### PROBLEM
Among the lines below, keep only those from the one containing "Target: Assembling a" through the one containing "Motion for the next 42", and reproduce them exactly.

### Entries taken from a collection
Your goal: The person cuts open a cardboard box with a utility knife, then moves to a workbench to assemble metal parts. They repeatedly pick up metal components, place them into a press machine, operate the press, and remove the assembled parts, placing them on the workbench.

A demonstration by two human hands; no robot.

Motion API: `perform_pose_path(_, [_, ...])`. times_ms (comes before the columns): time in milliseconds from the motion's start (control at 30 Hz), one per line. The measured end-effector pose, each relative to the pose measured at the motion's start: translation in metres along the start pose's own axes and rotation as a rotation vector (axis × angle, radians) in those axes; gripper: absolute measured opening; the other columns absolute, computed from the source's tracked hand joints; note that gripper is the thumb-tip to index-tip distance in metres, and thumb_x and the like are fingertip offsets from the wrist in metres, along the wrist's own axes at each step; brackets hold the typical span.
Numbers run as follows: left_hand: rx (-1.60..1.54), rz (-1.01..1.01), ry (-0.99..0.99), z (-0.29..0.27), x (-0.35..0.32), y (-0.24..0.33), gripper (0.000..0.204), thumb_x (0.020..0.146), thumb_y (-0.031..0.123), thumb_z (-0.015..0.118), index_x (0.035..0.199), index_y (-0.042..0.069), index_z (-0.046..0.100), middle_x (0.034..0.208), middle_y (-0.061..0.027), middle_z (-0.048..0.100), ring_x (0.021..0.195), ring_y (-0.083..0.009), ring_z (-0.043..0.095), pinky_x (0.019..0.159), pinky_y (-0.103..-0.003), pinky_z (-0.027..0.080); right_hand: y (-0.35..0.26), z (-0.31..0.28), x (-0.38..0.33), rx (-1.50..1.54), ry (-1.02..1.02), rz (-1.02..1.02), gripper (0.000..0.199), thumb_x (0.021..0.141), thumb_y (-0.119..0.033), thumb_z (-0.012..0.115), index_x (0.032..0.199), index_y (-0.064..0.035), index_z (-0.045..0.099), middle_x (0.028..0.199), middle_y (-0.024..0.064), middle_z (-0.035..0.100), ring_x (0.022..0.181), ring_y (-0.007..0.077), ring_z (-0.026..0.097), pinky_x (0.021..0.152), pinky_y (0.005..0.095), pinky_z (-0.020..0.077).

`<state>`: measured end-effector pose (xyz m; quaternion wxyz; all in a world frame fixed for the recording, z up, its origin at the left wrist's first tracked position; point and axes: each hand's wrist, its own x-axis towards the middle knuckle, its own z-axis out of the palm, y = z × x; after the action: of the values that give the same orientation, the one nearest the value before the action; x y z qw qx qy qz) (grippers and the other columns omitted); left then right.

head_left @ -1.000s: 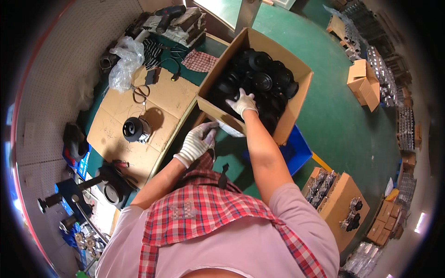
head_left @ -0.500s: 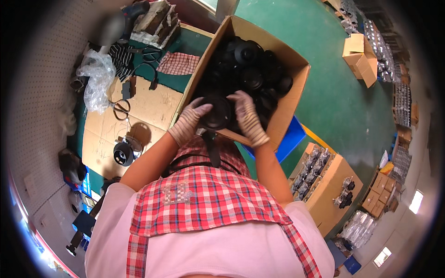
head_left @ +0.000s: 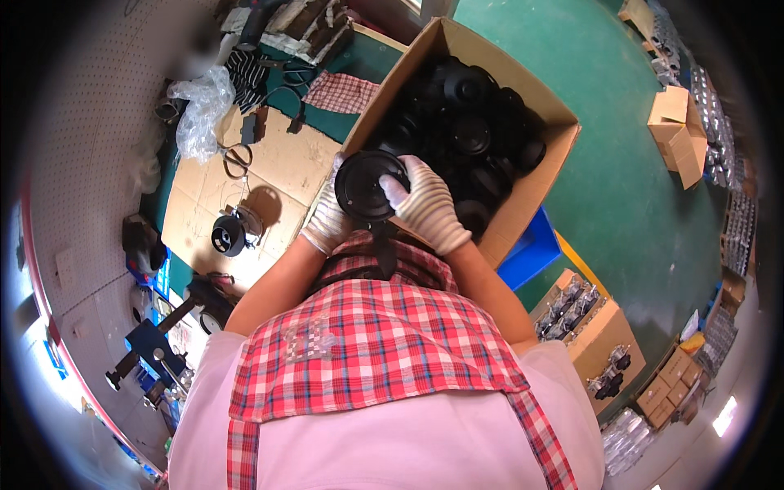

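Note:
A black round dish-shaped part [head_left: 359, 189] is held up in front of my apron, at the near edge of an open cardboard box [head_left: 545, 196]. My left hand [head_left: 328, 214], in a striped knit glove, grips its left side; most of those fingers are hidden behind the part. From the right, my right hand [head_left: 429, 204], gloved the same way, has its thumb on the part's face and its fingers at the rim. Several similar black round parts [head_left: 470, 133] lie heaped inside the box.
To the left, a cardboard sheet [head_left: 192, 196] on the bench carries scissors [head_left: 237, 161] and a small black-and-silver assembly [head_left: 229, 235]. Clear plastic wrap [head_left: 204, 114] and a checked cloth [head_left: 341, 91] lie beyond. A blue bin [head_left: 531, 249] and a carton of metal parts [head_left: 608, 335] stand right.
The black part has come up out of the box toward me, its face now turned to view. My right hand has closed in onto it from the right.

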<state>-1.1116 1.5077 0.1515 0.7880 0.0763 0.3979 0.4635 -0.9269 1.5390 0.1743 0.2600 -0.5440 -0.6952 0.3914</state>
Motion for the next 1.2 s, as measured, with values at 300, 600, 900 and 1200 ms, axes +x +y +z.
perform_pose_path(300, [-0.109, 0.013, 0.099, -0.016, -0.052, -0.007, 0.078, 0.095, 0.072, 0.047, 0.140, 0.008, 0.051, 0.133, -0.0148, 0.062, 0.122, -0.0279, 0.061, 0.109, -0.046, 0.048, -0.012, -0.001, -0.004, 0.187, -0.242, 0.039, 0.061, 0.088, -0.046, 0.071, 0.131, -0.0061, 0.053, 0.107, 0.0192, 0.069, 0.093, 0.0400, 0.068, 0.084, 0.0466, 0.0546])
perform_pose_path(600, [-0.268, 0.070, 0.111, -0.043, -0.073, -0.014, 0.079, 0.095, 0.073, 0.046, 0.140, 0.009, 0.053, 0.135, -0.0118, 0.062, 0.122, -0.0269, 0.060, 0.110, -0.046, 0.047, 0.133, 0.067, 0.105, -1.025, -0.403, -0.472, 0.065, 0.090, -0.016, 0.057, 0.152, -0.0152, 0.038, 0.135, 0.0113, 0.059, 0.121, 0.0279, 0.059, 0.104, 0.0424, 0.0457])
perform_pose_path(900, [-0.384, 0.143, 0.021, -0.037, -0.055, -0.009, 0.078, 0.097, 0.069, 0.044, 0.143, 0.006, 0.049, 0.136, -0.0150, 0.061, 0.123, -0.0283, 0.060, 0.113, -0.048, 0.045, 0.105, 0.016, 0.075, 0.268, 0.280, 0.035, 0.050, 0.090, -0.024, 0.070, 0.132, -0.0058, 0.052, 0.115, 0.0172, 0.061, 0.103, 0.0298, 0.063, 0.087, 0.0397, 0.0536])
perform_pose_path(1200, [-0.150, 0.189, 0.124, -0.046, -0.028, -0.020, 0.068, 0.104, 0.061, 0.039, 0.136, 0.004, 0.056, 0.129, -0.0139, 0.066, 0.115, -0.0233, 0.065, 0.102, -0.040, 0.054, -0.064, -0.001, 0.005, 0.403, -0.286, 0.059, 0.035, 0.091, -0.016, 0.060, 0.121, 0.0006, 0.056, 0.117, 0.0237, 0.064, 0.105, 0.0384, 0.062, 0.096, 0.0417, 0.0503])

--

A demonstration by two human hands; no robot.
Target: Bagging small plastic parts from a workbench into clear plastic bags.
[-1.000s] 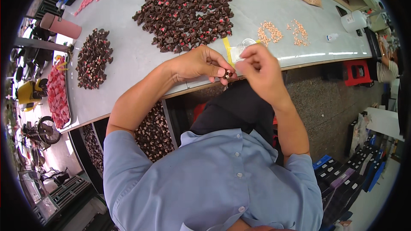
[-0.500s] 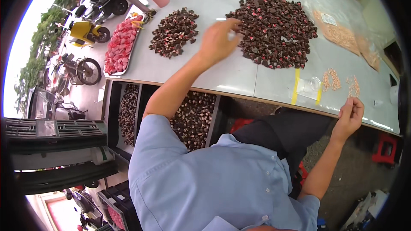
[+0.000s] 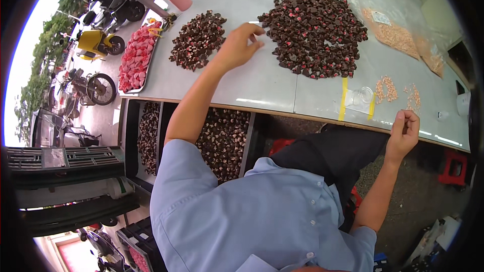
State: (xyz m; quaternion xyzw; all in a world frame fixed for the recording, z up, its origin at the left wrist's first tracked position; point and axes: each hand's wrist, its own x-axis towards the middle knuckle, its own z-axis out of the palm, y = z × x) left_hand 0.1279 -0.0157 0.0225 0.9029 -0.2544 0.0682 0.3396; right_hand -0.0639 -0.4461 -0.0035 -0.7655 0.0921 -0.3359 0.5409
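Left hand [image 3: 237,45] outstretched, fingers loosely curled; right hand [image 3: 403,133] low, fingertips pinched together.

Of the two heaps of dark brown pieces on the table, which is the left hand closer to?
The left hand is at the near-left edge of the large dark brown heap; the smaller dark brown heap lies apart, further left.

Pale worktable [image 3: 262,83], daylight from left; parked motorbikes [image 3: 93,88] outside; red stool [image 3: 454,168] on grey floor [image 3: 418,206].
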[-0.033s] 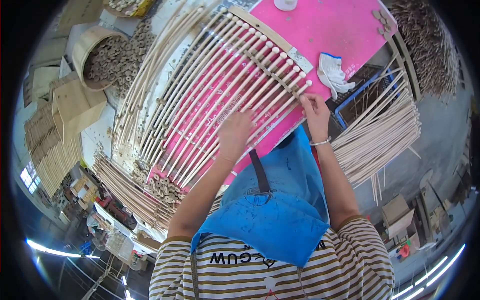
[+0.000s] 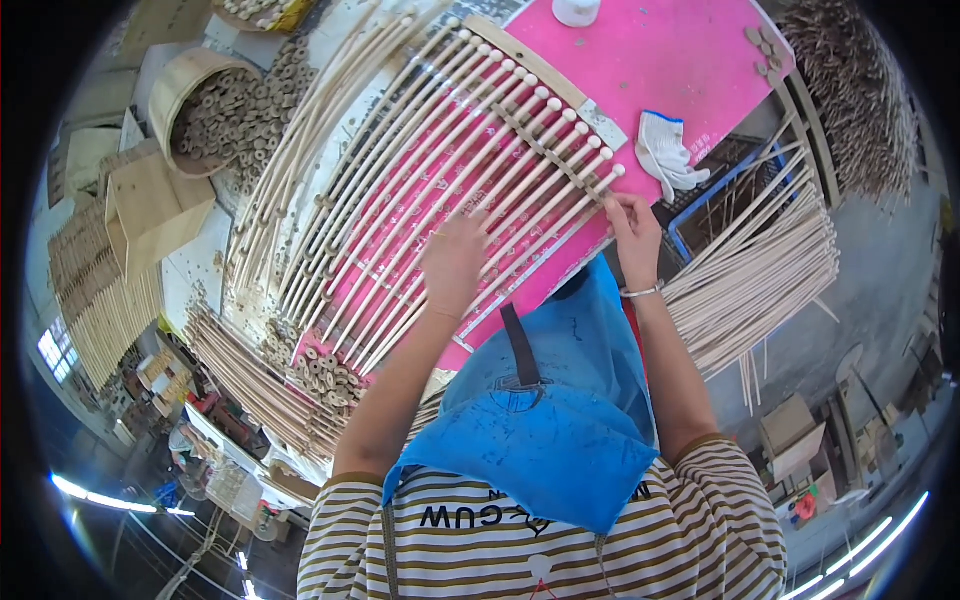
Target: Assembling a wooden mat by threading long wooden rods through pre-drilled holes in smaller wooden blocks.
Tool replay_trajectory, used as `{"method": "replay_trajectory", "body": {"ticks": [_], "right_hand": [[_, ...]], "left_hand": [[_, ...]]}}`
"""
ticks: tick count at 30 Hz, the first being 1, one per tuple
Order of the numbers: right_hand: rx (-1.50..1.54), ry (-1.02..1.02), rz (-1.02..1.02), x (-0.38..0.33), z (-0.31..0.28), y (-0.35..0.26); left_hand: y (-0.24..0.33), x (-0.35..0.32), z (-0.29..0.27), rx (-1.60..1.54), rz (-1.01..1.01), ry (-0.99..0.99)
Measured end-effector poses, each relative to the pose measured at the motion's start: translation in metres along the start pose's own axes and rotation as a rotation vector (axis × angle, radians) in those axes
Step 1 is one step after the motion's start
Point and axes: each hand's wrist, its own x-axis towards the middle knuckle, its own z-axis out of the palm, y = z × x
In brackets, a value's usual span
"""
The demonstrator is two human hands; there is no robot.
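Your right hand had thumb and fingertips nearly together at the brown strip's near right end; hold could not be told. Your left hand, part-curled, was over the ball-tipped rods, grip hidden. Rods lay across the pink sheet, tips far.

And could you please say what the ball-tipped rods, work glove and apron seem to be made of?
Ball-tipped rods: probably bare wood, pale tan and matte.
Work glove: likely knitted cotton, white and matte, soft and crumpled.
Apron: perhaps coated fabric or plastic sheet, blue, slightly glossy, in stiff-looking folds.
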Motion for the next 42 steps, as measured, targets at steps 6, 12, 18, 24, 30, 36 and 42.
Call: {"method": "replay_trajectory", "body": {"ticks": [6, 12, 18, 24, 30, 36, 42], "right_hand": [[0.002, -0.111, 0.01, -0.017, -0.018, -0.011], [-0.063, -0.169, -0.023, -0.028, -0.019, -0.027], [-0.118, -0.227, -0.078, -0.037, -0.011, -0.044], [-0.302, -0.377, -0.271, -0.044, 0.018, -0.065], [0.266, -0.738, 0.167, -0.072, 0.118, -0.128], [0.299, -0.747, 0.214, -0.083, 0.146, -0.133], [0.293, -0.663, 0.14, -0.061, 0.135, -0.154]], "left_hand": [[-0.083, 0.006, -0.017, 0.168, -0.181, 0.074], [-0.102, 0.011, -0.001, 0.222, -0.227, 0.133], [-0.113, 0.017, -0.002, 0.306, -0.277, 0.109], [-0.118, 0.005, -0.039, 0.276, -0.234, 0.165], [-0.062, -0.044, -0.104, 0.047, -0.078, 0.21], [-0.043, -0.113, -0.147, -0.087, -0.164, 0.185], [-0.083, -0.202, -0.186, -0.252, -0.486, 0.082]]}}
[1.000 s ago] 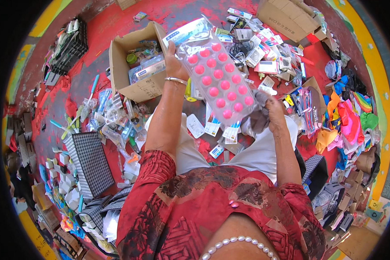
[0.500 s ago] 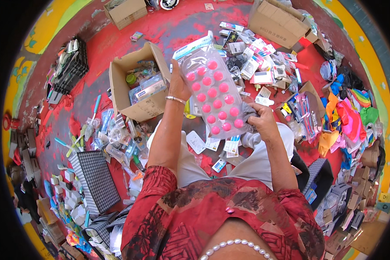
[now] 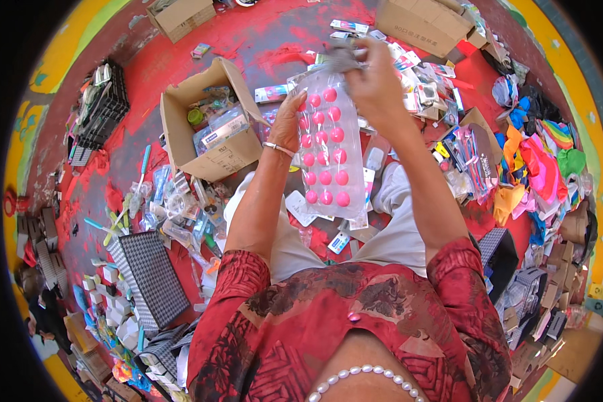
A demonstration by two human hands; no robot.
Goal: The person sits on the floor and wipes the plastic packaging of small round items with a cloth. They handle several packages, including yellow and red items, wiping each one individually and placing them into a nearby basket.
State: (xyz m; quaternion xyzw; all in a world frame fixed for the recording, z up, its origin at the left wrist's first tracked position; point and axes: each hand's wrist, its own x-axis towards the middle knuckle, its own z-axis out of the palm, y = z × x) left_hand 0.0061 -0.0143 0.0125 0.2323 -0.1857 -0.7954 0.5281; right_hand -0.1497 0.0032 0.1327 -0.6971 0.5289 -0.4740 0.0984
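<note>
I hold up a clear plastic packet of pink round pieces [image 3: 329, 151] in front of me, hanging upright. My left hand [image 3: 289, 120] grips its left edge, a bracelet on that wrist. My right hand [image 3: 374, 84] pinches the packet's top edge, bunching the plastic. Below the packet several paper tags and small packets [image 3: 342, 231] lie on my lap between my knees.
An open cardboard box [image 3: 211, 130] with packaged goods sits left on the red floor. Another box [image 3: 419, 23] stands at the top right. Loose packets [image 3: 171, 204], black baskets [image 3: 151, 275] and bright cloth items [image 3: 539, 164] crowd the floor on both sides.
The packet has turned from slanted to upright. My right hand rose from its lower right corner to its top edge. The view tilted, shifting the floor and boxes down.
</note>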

### YOUR RESPONSE
Target: Assembling a wooden mat by threading long wooden rods through pre-drilled holes in smaller wooden blocks.
Tool replay_trajectory, used as `{"method": "replay_trajectory", "body": {"ticks": [_], "right_hand": [[_, ...]], "left_hand": [[_, ...]]}}`
"""
ticks: tick count at 30 Hz, the first being 1, one per tuple
Order of the numbers: right_hand: rx (-1.50..1.54), ry (-1.02..1.02), rz (-1.02..1.02), x (-0.38..0.33), z (-0.31..0.28), y (-0.35..0.26); left_hand: y (-0.24..0.33), x (-0.35..0.32), z (-0.29..0.27), rx (-1.60..1.54), rz (-1.01..1.01), ry (-0.99..0.99)
Measured end-effector poses, each relative to the pose measured at the motion's start: translation in metres along the start pose's own axes and rotation as a rotation vector (axis × angle, radians) in those axes
Step 1 is one step after the motion's start
Point and axes: each hand's wrist, its own x-axis towards the middle knuckle, its own z-axis out of the palm, y = z × x
In brackets, a value's usual span
"""
The demonstrator is two human hands; there is no robot.
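Your right hand had thumb and fingertips nearly together at the brown strip's near right end; hold could not be told. Your left hand, part-curled, was over the ball-tipped rods, grip hidden. Rods lay across the pink sheet, tips far.

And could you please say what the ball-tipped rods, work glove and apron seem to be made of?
Ball-tipped rods: probably bare wood, pale tan and matte.
Work glove: likely knitted cotton, white and matte, soft and crumpled.
Apron: perhaps coated fabric or plastic sheet, blue, slightly glossy, in stiff-looking folds.
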Motion for the next 42 steps, as measured, targets at steps 6, 12, 18, 24, 30, 36 and 42.

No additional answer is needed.